Este ano veio a novidade da dança para pessoas com mais de 40 anos e com mais de 60 anos. Dá para olhar o brilho no olhar da experiência. Me surpreendi com um grupo de Erechim: “Vovós sim, Velhas jamais” que percorreram quase 600 km de ônibus para estar no palco. Isto é vida, é saúde, é admiração e com energia juvenil.

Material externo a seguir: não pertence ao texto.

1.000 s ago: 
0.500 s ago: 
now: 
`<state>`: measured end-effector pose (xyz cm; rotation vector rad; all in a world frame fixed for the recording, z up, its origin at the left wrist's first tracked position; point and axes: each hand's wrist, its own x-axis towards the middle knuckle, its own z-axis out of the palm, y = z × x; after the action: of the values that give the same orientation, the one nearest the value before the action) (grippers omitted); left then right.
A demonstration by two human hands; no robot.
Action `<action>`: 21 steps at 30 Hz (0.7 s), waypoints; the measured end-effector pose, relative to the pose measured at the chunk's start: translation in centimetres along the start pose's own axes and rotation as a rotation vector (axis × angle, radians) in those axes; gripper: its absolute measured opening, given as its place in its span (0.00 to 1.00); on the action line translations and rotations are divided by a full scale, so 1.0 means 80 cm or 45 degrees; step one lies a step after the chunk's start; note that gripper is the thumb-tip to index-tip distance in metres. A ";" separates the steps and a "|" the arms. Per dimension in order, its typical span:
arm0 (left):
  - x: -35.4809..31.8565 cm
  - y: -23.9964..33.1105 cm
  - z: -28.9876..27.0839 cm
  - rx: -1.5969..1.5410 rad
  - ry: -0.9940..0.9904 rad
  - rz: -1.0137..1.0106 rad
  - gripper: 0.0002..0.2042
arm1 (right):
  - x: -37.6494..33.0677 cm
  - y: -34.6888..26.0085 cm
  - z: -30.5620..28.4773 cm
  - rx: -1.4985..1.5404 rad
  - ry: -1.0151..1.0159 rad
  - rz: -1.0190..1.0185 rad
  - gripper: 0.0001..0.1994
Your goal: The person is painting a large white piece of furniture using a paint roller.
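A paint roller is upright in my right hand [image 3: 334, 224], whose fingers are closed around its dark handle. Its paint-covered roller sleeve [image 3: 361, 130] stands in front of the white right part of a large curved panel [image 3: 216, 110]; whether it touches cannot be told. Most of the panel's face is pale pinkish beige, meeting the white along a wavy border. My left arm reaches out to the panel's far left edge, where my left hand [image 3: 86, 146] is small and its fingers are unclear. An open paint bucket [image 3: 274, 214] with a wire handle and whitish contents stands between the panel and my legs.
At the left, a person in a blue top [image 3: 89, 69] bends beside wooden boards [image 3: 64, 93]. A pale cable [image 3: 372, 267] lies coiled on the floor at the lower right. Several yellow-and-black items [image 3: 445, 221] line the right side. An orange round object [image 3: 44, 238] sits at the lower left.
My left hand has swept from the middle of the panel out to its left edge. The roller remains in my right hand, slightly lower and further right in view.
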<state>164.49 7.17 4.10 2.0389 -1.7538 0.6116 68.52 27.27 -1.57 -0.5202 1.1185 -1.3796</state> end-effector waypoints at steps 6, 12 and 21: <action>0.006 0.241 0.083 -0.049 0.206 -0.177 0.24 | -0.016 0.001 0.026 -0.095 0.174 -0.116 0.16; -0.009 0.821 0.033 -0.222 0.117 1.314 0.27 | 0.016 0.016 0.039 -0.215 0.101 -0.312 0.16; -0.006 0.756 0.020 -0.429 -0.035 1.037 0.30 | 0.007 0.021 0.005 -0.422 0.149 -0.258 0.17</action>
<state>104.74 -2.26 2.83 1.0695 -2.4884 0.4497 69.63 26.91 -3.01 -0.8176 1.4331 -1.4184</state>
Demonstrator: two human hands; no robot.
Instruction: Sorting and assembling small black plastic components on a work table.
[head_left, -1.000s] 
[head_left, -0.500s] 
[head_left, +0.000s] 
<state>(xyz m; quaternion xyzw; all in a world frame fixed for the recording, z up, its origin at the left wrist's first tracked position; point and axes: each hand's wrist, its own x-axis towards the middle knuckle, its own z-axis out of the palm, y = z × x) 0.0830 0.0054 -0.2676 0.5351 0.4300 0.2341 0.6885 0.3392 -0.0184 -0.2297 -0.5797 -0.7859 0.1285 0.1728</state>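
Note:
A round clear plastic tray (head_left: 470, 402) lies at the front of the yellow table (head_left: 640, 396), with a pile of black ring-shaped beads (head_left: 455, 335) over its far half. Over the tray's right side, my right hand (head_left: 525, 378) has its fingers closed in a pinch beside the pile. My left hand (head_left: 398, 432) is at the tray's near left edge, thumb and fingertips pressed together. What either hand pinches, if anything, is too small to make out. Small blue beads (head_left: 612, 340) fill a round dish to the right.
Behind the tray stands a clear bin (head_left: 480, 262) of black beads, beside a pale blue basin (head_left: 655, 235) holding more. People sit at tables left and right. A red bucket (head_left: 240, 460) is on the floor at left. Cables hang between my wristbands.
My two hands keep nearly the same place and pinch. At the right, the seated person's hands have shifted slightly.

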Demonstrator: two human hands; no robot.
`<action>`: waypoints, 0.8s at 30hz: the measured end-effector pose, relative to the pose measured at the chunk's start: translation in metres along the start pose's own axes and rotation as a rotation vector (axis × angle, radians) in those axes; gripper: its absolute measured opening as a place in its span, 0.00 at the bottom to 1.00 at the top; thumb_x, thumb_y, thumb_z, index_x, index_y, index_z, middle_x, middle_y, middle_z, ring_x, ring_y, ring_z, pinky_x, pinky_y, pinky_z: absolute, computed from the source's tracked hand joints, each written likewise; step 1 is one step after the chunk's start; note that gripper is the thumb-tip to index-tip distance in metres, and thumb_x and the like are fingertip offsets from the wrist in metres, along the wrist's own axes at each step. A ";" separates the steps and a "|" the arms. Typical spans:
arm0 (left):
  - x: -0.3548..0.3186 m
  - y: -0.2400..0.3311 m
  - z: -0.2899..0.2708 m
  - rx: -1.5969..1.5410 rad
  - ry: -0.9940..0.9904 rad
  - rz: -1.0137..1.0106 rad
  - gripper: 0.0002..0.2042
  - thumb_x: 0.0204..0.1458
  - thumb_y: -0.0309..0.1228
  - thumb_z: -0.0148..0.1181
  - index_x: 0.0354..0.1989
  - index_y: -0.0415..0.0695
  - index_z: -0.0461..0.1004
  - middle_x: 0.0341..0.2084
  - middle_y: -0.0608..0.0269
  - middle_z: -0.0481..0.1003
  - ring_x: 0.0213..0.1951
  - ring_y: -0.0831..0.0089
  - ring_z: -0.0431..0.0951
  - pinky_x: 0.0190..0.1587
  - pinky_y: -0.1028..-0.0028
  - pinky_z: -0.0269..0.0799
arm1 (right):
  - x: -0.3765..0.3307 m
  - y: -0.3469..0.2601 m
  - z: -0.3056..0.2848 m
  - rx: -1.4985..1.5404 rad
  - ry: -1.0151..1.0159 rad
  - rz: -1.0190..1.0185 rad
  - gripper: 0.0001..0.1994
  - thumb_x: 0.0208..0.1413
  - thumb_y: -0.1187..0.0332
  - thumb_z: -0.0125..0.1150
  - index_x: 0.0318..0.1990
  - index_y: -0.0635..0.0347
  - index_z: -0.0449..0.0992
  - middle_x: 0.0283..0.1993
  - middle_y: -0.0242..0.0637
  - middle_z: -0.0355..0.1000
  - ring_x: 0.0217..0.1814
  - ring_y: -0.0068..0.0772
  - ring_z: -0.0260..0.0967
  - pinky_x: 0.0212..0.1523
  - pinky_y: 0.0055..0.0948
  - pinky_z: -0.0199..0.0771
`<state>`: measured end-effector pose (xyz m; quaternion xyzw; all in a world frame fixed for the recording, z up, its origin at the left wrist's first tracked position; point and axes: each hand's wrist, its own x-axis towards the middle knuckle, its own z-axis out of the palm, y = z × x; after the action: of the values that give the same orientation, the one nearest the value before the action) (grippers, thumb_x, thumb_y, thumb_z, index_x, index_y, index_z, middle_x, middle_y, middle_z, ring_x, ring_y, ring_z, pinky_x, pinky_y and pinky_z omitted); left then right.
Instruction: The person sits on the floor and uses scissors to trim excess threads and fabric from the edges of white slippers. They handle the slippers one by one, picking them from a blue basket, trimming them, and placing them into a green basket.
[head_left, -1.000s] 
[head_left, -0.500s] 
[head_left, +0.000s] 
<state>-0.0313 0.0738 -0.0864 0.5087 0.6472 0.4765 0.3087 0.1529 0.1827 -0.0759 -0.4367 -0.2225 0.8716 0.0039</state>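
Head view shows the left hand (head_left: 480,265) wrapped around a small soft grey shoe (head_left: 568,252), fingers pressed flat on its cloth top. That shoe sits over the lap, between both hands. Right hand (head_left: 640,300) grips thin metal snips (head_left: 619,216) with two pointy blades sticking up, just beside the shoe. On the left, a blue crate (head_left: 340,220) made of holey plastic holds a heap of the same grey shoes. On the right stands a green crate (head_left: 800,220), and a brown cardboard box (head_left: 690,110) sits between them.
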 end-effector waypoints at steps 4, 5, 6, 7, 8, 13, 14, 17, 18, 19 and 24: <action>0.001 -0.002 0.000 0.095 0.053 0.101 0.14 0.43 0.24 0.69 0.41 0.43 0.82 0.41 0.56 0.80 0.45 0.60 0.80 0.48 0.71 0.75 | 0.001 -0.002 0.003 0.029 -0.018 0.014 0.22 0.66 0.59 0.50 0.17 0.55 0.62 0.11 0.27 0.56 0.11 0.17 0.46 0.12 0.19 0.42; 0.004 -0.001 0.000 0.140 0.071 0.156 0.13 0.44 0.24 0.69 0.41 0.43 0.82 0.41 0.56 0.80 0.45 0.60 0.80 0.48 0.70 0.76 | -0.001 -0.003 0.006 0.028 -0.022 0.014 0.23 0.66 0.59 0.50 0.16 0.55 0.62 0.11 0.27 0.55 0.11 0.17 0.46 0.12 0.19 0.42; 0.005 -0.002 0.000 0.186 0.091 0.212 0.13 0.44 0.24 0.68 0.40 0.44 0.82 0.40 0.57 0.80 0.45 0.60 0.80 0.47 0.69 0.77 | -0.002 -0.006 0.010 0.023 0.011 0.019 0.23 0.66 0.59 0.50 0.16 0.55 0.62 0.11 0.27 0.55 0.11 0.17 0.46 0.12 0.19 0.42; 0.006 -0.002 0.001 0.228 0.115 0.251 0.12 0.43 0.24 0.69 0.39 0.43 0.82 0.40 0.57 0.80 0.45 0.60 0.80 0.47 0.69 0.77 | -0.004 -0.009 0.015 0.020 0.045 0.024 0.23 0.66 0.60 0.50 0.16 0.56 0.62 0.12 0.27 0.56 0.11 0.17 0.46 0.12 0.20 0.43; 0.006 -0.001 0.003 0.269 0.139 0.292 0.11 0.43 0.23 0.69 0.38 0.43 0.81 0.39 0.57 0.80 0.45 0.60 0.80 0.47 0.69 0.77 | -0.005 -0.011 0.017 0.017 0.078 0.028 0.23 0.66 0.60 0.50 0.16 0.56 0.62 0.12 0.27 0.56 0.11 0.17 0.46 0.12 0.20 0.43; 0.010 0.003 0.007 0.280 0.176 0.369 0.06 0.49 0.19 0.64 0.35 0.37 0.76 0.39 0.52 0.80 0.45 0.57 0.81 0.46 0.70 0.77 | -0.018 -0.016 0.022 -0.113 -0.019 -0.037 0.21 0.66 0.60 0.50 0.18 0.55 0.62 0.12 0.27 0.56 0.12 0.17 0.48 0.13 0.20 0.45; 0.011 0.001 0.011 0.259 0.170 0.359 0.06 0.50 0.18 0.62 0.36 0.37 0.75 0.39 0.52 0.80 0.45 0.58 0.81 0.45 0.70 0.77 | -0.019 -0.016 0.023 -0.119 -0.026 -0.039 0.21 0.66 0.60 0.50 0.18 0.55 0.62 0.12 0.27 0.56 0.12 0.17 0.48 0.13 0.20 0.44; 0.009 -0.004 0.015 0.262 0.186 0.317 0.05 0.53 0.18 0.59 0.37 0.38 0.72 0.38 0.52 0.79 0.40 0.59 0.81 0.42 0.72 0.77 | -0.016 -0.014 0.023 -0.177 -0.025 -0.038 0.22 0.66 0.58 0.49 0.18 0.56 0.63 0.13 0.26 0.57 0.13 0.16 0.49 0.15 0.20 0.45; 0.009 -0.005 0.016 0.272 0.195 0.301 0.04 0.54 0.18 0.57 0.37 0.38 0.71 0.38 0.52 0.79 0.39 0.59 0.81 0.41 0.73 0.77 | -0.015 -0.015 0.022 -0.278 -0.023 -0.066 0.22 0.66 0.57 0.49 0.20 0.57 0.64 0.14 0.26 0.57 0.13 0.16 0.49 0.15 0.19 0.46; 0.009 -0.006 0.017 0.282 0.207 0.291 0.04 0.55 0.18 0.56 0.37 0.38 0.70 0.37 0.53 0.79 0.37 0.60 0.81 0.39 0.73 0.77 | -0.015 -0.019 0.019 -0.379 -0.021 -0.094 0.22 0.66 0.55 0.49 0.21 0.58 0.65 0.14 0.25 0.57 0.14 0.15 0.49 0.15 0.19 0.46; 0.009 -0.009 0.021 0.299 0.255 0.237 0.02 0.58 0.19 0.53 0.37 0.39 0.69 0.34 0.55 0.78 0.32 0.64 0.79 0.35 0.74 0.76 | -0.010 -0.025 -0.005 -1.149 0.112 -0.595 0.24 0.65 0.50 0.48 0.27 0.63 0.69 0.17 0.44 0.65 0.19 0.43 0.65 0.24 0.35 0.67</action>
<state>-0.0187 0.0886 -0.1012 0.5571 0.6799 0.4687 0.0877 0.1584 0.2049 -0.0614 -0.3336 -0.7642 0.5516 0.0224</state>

Anos atrás, em 2007, eu estava num jantar com bailarinos do mundo após a apresentação da companhia Hell`s Kitchen de Nova Iorque. Fiquei um pouco afastado, cansado da noite e o garçom me trouxe um baldinho com 6 cervejas.  Um pouco tempo depois chega o Mikhail Baryshnikov. Perguntou se a cerveja que eu estava bebendo era boa, em tom de brincadeira. Respondi que era a melhor do Brasil. Ele pediu se poderia beber uma. É claro que concordei. Ele bebeu três long necks de meu baldinho, agradeceu e voltou para a mesa do jantar com os convidados. Deveria estar de saco cheio e só queria uma cerveja gelada. 

Esta é a cidade que que nos dá o maior espetáculo de dança do mundo, com apresentações e aulas gratuitas por toda a cidade neste período. É a Joinville que mantem uma Casa da Cultura fabulosa com todas as artes e recentemente criou a Escola Municipal de Teatro. 

E tem mais. Em agosto teremos Ópera, em setembro o Pianístico, com grandes talentos do piano, em novembro a mais tradicional e maior Festa das Flores do Brasil.


Cada vez que ouço um idiota falar mal do apoio que os governos precisam dar para as artes, nem respondo por não gastar tempo com obtusos. Essa gente sem cultura possivelmente acha que não precisa arte para viver. Para que Leonardo da Vinci, Shakeaspeare, Michelangelo, Picasso, Guimarães Rosa, Machado de Assis, Dostoievski, Monet Di Cavalcanti, Laurence Olivier, Al Pacino, Juarez Machado e tantos talentos que criam e embelezam nossas vidas.

Esse povinho obtuso não sabe o que é mecenas. Não tem noção de quem patrocinou as belezas de Roma, Milão, Florença, Paris, Londres, Moscou, Praga, Egito, Istambul e tantos outros lugares.

Vale citar o ex-governador Luiz Henrique, que investiu muito em cultura e trouxe a Escola do Teatro Bolshoi para o Brasil. “Uma cidade sem cultura é um mero depósito de gente”. E vou além recordando Titãs “A gente não quer só comida/ A gente quer comida, diversão e arte”

Enfim, este caso de amor e paixão vai durar até a eternidade, como é a arte.

Joinville. O melhor lugar do mundo! Podem ficar com dor de cotovelo.